The army declared that operations against RSF troops had been carried out north of the city center, and witnesses claimed that army drones had attacked an RSF position close to a significant oil refinery.

Residents’ frustration and dread are growing, and one said they woke up once more to the sound of fighter jets and anti-aircraft weaponry bursting throughout their area.

Tens of thousands of individuals are making an effort to leave Sudan.

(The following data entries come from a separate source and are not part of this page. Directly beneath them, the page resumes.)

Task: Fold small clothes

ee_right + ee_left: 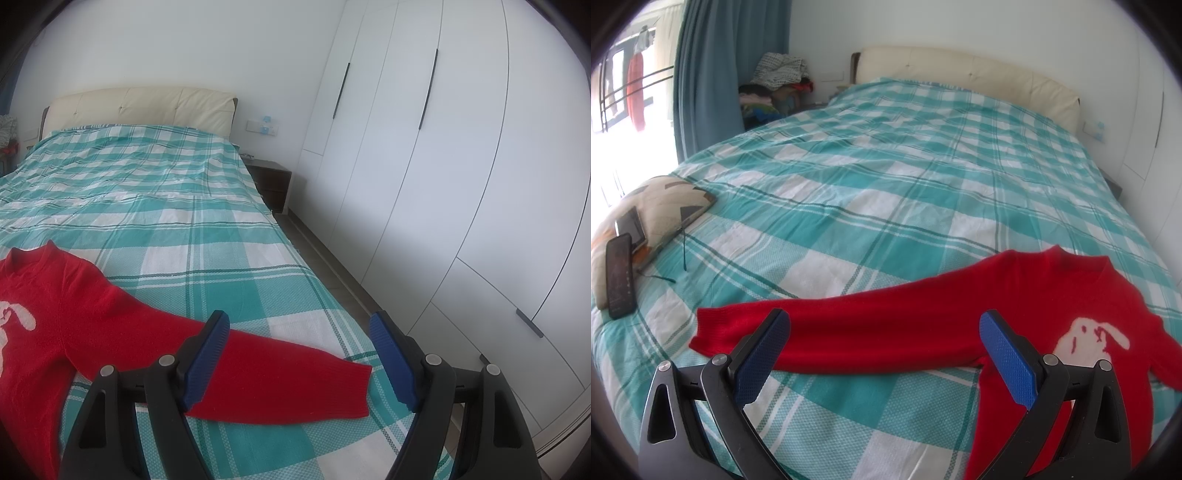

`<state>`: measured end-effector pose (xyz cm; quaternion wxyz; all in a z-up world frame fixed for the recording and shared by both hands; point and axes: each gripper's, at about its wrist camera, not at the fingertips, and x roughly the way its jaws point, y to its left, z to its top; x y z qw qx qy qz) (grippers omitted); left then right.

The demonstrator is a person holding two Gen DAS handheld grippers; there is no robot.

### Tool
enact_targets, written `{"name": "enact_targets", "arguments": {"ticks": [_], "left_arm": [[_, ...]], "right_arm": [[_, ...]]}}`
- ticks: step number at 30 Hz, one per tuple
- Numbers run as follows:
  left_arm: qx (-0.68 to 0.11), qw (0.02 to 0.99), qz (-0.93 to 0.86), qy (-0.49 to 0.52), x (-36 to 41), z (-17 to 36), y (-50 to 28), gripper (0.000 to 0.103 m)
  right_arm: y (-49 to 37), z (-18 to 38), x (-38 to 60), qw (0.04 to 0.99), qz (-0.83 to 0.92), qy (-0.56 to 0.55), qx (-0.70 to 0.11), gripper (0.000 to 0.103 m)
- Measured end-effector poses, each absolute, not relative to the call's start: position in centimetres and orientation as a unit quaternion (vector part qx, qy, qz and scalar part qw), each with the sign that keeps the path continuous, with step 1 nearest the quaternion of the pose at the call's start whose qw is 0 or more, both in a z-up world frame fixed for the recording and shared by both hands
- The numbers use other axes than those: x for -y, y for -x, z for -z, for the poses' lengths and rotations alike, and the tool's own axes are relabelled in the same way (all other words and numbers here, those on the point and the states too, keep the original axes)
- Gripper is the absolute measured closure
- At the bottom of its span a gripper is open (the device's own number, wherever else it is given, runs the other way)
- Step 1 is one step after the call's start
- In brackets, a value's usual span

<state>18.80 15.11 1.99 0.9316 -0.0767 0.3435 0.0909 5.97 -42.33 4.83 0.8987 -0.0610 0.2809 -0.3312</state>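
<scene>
Sweater (1015, 310) in red, with a white rabbit figure (1093, 341) on the chest, lies spread flat on the bed (886, 177) near its foot edge, collar toward the headboard (964, 74) and both sleeves stretched out sideways. The bed carries a teal and white checked cover.

The left gripper (884, 354) hangs over the left sleeve (849, 336), its blue-padded fingers (761, 354) spread wide with the sleeve showing between them; nothing is gripped. The sleeve's cuff points toward the left edge of the bed. At that edge, near the foot corner, a patterned cushion (661, 206) lies with a dark phone (620, 277) propped against it and a second small device (629, 227) on top. Past the bed's far left corner a heap of clothes (779, 81) sits beside a blue curtain (713, 74).

The right gripper (299, 354) hangs over the right sleeve (266, 373), its fingers (205, 362) also spread wide and holding nothing. The cuff (360, 395) ends between the two fingers, just short of the bed's right edge. Beyond that edge stand a white wardrobe (461, 166) with dark handles and a dark bedside cabinet (273, 184) by the headboard corner.
</scene>
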Motion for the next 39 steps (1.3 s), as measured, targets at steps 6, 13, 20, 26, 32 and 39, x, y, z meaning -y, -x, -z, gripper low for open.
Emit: {"name": "enact_targets", "arguments": {"ticks": [6,13,20,26,32,39], "left_arm": [[-0.344,0.932,-0.091,0.076,-15.1,-2.0,-18.8,0.0],[-0.344,0.931,-0.092,0.078,-15.2,-2.0,-18.9,0.0],[-0.343,0.93,-0.092,0.096,-16.2,-1.8,-18.5,0.0],[-0.343,0.93,-0.092,0.091,-16.3,-1.8,-18.5,0.0],[-0.349,0.928,-0.093,0.089,-16.2,-2.0,-18.7,0.0],[-0.353,0.928,-0.097,0.072,-15.5,-1.6,-18.9,0.0]], "right_arm": [[-6.0,-4.8,42.3,0.899,0.33,0.061,-0.283,0.025],[-6.0,-5.0,42.4,0.902,0.323,0.057,-0.282,0.025],[-4.1,-6.6,51.6,0.92,0.25,-0.131,-0.274,0.025],[-2.8,1.3,59.0,0.838,0.202,-0.326,-0.388,0.039],[0.0,4.8,61.8,0.802,0.189,-0.442,-0.355,0.047],[-1.7,7.2,63.1,0.777,0.182,-0.459,-0.39,0.081]]}}
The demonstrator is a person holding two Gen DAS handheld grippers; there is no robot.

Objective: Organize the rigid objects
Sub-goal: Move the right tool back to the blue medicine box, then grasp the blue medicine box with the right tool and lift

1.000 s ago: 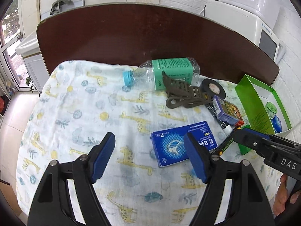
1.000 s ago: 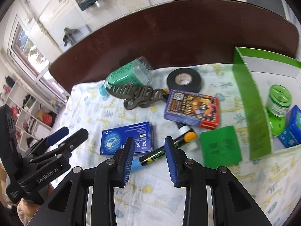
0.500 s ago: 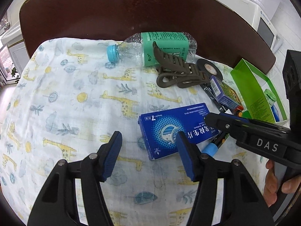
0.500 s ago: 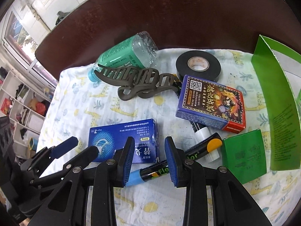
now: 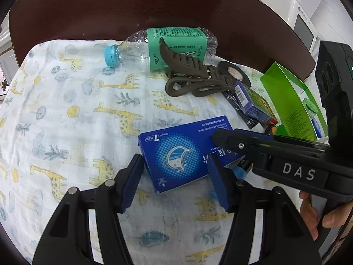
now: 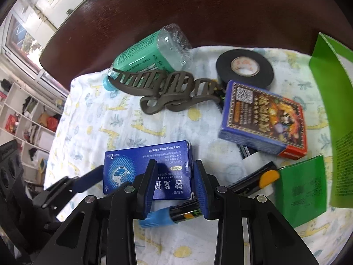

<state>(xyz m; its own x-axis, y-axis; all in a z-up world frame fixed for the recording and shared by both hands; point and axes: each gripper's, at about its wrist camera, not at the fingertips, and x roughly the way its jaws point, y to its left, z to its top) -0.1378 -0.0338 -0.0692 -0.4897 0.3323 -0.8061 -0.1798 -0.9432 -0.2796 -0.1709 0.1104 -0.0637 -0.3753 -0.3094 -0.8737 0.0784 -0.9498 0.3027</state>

Image source: EPA-EFE/REX/SHUTTERSTOCK

Paul Adams, a diplomatic correspondent who is covering the situation from Nairobi, Kenya, observes that it will be challenging for the army to drive out the RSF from Khartoum.

Although the army has more firepower, the RSF is more mobile and adept at urban warfare, making it difficult for the army to remove them.

Nearly 1,900 people were flown out of Khartoum as part of the UK government’s evacuation operation, which was completed on Saturday.

A convoy led by the US has arrived in Port Sudan in preparation for the ship evacuation of further US nationals to Jeddah, Saudi Arabia.

The convoy stated that in addition to the diplomats who were evacuated by air a week ago, hundreds of Americans had already fled.

Abdalla Hamdok, a former prime minister of Sudan, has issued a warning that the country’s current conflict could worsen and turn into a tragedy that kills hundreds of thousands of people and causes instability throughout the rest of the region.

Speaking in Nairobi, he underlined that the crisis in Sudan is a complex and developing battle that is almost like a war between two armies rather than just a conflict between an army and a minor insurgency.

Chaos has erupted as people attempt to board ships going for Saudi Arabia and Yemen in Port Sudan, where people are yearning to leave the country.

The state of affairs reflects the angst and anxiety that many Sudanese people are experiencing as the conflict worsens.


The government reported that 1,888 British citizens had been saved from Sudan. Image source: UK MINISTRY OF DEFENCE.